## What you should do
Reproduce the listing that follows, line for line.

--

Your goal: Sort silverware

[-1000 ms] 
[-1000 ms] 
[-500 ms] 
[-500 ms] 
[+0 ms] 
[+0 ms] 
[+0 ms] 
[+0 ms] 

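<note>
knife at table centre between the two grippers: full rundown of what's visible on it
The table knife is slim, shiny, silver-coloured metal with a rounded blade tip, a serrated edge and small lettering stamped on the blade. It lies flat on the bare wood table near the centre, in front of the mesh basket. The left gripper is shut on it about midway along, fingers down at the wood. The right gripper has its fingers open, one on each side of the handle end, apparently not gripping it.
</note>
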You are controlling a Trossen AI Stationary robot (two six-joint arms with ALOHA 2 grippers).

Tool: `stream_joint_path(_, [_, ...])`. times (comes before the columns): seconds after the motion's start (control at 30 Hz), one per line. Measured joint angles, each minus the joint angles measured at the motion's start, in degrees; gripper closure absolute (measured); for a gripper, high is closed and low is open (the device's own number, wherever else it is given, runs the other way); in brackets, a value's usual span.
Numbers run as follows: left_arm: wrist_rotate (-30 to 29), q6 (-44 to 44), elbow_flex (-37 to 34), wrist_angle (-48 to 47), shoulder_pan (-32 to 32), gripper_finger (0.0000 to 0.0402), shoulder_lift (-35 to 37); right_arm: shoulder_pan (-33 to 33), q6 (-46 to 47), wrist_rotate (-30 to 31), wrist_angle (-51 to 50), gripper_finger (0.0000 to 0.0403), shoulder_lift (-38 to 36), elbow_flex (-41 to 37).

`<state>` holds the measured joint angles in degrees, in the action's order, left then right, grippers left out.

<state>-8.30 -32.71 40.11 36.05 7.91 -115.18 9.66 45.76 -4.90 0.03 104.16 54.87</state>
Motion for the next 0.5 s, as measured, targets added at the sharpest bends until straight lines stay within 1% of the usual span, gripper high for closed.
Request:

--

## Written reply
Your goal: Sort silverware

[-1000 ms] 
[-1000 ms] 
[-500 ms] 
[-500 ms] 
[+0 ms] 
[+0 ms] 
[+0 ms] 
[+0 ms] 

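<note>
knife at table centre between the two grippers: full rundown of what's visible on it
The table knife is slim, shiny, silver-coloured metal with a rounded blade tip, a serrated edge and small lettering stamped on the blade. It lies flat on the bare wood table near the centre, in front of the mesh basket. The left gripper is shut on it about midway along, fingers down at the wood. The right gripper has its fingers open, one on each side of the handle end, apparently not gripping it.
</note>
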You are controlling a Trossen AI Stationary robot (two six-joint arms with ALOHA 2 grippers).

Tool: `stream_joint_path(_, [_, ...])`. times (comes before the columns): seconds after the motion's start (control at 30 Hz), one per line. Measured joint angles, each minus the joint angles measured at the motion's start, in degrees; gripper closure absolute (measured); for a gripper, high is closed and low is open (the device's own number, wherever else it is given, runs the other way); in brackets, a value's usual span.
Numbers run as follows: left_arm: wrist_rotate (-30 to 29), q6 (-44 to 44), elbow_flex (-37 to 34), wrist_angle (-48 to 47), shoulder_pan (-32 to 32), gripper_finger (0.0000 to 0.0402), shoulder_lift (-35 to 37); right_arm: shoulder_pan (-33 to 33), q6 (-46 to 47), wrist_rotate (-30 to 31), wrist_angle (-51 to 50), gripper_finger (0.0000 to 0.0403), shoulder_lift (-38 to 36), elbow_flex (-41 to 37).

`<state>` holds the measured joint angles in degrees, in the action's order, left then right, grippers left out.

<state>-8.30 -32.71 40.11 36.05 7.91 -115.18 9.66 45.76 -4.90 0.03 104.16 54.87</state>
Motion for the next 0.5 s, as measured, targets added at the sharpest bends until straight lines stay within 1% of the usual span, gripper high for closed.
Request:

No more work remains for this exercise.